(Dataset entries)
•••

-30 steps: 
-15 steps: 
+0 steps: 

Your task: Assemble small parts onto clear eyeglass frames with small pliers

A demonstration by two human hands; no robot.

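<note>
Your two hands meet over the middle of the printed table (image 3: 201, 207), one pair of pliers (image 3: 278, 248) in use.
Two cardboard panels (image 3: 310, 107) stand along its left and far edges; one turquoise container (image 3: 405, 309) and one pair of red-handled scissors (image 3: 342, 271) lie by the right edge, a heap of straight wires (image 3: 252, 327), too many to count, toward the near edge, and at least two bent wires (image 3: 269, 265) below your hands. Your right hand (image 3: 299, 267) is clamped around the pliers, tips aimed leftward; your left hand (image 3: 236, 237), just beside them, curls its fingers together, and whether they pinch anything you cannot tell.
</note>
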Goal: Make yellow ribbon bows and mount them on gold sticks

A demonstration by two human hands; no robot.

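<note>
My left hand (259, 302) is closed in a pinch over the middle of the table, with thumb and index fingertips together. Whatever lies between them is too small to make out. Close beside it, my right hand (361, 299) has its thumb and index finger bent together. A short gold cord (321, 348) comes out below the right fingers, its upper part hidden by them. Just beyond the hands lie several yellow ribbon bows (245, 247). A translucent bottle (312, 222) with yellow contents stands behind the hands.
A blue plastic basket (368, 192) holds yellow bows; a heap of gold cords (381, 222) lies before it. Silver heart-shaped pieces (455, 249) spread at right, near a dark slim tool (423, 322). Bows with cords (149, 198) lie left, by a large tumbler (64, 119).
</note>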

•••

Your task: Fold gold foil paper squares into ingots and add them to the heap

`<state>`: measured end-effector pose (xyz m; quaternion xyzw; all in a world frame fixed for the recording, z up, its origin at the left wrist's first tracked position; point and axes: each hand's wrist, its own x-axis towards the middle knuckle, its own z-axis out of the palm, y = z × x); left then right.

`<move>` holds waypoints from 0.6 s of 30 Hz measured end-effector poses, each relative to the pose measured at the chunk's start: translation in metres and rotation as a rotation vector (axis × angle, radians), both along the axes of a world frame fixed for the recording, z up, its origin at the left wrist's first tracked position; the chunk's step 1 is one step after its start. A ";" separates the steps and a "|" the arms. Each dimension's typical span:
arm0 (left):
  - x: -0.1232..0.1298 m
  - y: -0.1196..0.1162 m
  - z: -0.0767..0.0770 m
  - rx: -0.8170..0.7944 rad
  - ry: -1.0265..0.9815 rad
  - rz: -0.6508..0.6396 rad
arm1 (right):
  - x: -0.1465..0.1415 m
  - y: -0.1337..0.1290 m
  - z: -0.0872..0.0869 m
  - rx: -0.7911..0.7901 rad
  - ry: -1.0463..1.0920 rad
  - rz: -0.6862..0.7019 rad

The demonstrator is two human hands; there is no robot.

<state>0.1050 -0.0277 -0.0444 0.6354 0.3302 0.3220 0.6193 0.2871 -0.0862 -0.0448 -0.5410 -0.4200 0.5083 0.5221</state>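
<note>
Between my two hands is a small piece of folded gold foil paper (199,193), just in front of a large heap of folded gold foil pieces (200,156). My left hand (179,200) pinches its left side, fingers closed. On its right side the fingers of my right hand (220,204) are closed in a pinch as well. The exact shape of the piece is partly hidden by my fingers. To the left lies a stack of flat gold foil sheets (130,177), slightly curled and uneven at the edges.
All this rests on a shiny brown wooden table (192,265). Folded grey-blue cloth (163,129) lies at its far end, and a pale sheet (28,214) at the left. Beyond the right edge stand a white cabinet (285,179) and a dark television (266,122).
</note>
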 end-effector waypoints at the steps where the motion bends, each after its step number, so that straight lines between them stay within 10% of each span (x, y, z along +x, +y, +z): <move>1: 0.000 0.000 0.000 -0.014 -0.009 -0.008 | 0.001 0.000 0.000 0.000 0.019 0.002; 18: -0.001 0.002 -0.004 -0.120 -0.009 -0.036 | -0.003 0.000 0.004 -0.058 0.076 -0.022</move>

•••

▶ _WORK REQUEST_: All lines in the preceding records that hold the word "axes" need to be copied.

▶ _RESULT OF THIS TASK_:
`<state>`: measured end-effector pose (xyz m; quaternion xyzw; all in a world frame fixed for the recording, z up, its origin at the left wrist's first tracked position; point and axes: each hand's wrist, its own x-axis towards the middle knuckle, its own z-axis out of the palm, y = z × x); left then right.
`<move>` holds waypoints from 0.6 s of 30 Hz measured end-effector poses, each relative to the pose measured at the chunk's start: translation in metres and rotation as a rotation vector (axis × angle, radians), both along the axes of a world frame fixed for the recording, z up, its origin at the left wrist's first tracked position; the chunk's step 1 is one step after its start. A ";" separates the steps and a "|" the arms. Each dimension's typical span:

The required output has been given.